There were 167 authorized federal appellate judgeships in FY 2022. During that year 41,839 cases were filed, 44,902 were terminated, and 35,512 were pending. There were 5,588 oral hearings and 79% of the cases were terminated on the merits after submission on briefs.

In FY 2021, the most recent year posted, Maryland had 22 appellate justices and judges on the two appellate courts.  The State Supreme Court had 686 filings and 671 terminated cases.  The Appellate Court of Maryland had 1,226 filings and 1,907 terminations.

Unreported decisions are here to stay and, given the workload of the courts, that seems reasonable and, indeed, important to the functioning of the system.  Dispute resolution cases do not necessarily need a thorough, comprehensive, and polished decision.  It is enough if they fairly – and reasonably promptly – call the balls and strikes.

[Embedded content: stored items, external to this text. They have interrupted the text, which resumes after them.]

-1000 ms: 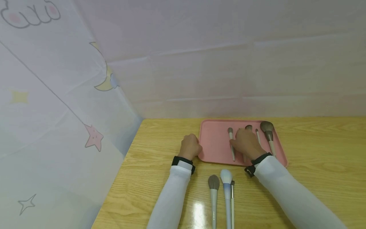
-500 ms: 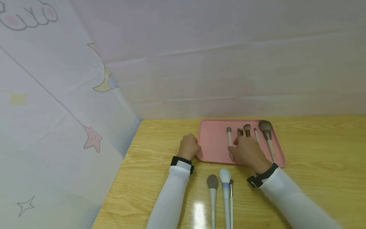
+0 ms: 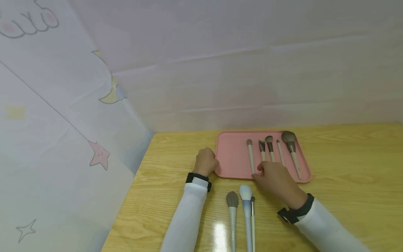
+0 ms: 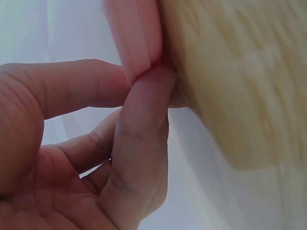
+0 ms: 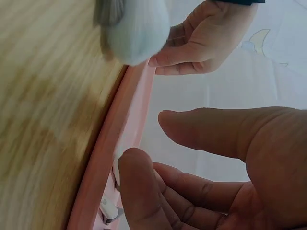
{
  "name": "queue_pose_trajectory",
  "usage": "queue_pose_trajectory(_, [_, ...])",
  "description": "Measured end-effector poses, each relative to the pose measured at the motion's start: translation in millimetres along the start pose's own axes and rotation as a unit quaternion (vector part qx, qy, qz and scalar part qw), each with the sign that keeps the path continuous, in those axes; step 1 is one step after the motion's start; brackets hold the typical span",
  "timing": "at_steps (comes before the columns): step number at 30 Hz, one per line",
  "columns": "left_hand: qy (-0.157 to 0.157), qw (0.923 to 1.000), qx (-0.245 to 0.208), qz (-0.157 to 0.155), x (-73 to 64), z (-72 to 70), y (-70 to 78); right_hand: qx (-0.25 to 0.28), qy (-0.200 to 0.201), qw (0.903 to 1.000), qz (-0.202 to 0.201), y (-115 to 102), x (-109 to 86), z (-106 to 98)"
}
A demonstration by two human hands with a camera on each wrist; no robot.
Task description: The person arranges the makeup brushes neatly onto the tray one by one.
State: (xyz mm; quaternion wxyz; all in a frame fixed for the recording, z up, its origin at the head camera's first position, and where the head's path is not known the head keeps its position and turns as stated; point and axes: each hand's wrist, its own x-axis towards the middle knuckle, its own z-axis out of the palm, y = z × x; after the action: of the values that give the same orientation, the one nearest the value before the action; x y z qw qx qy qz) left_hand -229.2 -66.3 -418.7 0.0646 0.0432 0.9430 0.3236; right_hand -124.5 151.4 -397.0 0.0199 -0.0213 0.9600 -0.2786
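Observation:
A pink tray (image 3: 231,154) lies on the wooden table with several makeup brushes set side by side in it. My left hand (image 3: 205,162) pinches the tray's left rim between thumb and finger; the left wrist view shows the rim (image 4: 136,43) in that pinch. Over the tray's front edge is my right hand (image 3: 277,180), its thumb (image 5: 201,127) and fingers apart with nothing between them. It covers the lower handles of the fan-shaped brush (image 3: 262,145) and the angled brush (image 3: 269,143). Left of it lies a slim brush (image 3: 251,155); to its right are a thin brush (image 3: 280,152) and a large fluffy brush (image 3: 292,150).
In front of the tray, on the table (image 3: 151,196), lie a grey-haired brush (image 3: 232,210), a white-haired brush with a blue handle (image 3: 246,206) and a thin brush (image 3: 253,220). A printed cloth backdrop (image 3: 220,87) stands behind and to the left.
My right hand has drawn back from the middle of the tray to its front edge, uncovering the fan-shaped and angled brush heads. The left hand stays on the rim.

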Motion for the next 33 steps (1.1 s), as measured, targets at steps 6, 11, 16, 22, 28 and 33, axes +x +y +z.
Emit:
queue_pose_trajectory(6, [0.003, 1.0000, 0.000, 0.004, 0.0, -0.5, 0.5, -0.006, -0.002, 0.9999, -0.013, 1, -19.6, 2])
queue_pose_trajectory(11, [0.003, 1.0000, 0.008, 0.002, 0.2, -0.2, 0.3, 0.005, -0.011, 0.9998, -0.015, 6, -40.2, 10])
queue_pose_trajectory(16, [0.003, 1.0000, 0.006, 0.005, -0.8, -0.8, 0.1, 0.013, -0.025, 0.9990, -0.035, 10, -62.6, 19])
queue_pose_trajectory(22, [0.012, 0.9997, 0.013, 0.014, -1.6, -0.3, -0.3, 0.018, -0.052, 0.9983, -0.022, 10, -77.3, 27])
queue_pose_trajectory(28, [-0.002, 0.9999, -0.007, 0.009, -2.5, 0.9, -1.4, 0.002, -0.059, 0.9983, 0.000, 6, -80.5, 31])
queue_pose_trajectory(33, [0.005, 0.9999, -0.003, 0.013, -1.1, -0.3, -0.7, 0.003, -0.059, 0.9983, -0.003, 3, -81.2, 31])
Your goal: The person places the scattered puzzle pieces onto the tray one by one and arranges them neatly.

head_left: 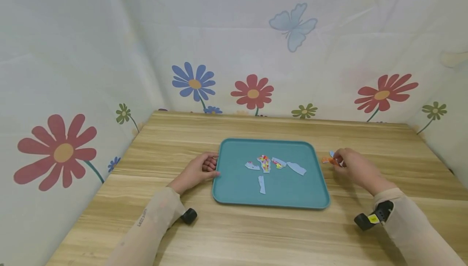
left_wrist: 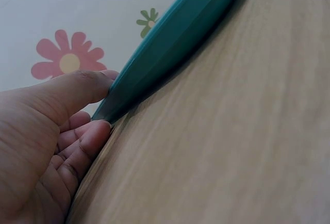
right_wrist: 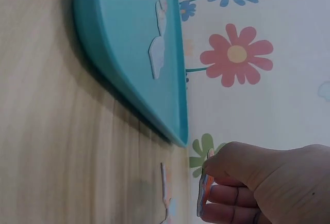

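Note:
A teal tray (head_left: 234, 195) lies flat on the wooden table. My left hand (head_left: 197, 171) grips its left edge, thumb (left_wrist: 85, 87) against the rim and fingers curled at the side below it. Several flat, irregular pieces, like torn paper or card, lie in the tray: a multicoloured piece (head_left: 265, 163), a pale blue piece (head_left: 296, 168) and a pale blue strip (head_left: 261, 184) among them. Right of the tray, my right hand (head_left: 352, 166) pinches an orange piece (right_wrist: 207, 185) between thumb and fingers, held above the table. Other small pieces (right_wrist: 164, 185) lie just by that hand.
The wooden table (head_left: 256, 233) stretches around the tray. A white cloth wall (head_left: 226, 22) printed with flowers and a butterfly stands behind the table and along its sides. A black wrist camera (head_left: 189, 216) sits on the left sleeve, another black wrist camera (head_left: 363, 221) on the right.

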`<state>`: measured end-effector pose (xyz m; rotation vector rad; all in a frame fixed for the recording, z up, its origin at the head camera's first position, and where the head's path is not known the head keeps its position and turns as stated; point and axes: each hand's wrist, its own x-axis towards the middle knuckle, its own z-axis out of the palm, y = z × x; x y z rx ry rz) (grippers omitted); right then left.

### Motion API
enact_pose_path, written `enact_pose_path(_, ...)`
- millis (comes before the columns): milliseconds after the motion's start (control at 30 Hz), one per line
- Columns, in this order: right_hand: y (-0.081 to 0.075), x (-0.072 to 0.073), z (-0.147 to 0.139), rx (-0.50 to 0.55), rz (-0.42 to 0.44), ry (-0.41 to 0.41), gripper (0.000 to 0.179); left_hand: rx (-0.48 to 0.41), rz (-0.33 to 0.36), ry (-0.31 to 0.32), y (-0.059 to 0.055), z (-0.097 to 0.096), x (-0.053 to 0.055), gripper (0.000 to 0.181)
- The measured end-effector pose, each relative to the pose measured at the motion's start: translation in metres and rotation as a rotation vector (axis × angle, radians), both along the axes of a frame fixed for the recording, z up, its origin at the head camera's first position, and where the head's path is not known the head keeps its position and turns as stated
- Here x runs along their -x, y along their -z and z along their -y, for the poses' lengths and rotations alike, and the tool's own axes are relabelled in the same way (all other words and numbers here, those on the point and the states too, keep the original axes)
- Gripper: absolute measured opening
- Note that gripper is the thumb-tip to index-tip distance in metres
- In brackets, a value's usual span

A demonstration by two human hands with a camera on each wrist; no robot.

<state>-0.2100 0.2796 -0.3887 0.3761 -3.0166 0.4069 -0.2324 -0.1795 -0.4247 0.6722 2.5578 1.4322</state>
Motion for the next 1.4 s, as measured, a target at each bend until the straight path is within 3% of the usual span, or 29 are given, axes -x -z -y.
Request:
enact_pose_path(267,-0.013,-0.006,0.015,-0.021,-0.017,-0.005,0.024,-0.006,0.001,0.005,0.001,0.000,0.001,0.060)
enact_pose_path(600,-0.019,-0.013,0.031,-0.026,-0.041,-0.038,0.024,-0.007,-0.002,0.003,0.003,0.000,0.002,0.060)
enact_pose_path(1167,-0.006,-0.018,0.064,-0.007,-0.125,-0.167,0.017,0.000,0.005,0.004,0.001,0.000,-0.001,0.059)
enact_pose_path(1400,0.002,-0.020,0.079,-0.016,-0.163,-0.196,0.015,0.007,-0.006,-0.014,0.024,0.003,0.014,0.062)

That said, unreported opinions cannot be ignored when they support a litigant’s position.  It remains to be seen whether the federal or Maryland approach is preferable.[3]

This blog was initially posted on  Electronic Discovery Reference Model and  JD Supra.


[1] Maryland Rule 8-605.1 governs reporting of intermediate appellate opinions.  The Court “shall designate for reporting only those opinions that are of substantial interest as precedents.”

[2] There is a vast body of scholarly articles on the subject of unreported decisions.  This blog makes no effort to be exhaustive.

[3] The unpublished opinion rule was originally designed to make the decisions inaccessible to the public.  D. Adams-Strickland, “Don’t Quote Me: The Law of Judicial Communications in Federal Appellate Practice and the Constitutionality of Proposed Rule 32.1,” 14 Comm. L. Conspectus 133 (2005). Since May 1, 2015, unreported opinions have been posted on the Maryland Judiciary website.  They are also available on commercial services such as Westlaw, Lexis, and others.